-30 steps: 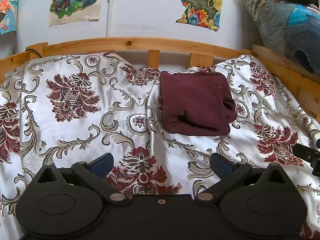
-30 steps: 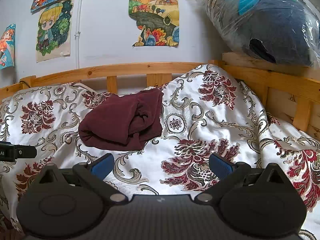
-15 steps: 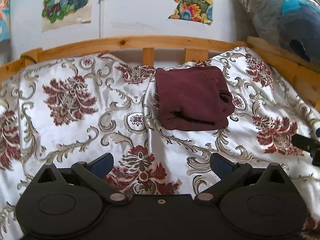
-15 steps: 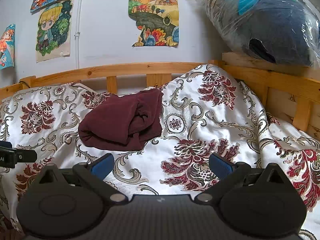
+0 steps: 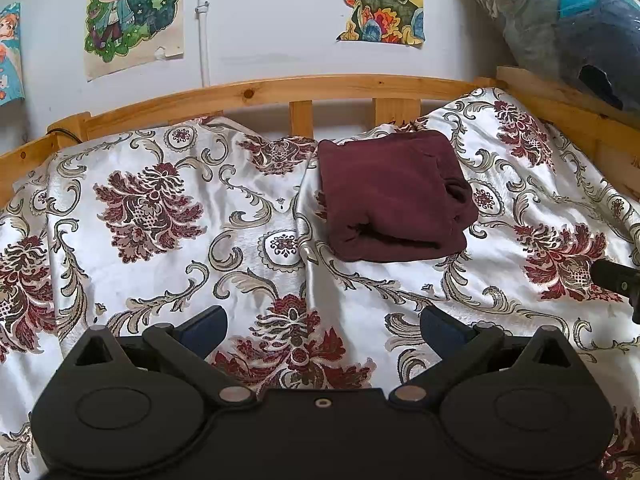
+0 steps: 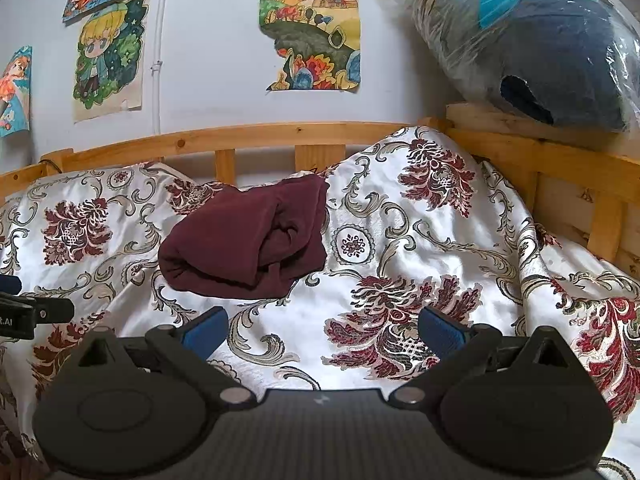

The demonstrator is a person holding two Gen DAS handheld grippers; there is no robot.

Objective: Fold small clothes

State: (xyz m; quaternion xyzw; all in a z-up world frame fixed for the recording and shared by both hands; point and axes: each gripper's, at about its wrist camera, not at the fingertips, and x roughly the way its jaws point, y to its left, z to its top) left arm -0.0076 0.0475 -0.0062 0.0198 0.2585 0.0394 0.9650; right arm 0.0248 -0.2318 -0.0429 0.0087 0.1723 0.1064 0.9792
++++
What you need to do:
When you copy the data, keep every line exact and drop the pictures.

Answer to this problem:
-30 steps: 
-30 steps: 
-15 steps: 
-15 steps: 
+0 steps: 
+0 steps: 

The demonstrator is a person holding two Gen DAS handheld grippers; there is no robot.

Objective: Fold small clothes

State: (xyz m; quaternion xyzw; all in a z-up world frame fixed for the recording and shared by both hands; point and axes: each gripper's, at about its wrist camera, not at the fingertips, and x roughly the way its jaws point, y to its left, z to its top) left arm -0.0076 0.0475 -0.0062 0.0198 0.2585 0.0394 0.9650; right arm 0.0248 -0.2318 -0.0429 0.0087 0.1723 0.1064 0.9792

The response has been given in full.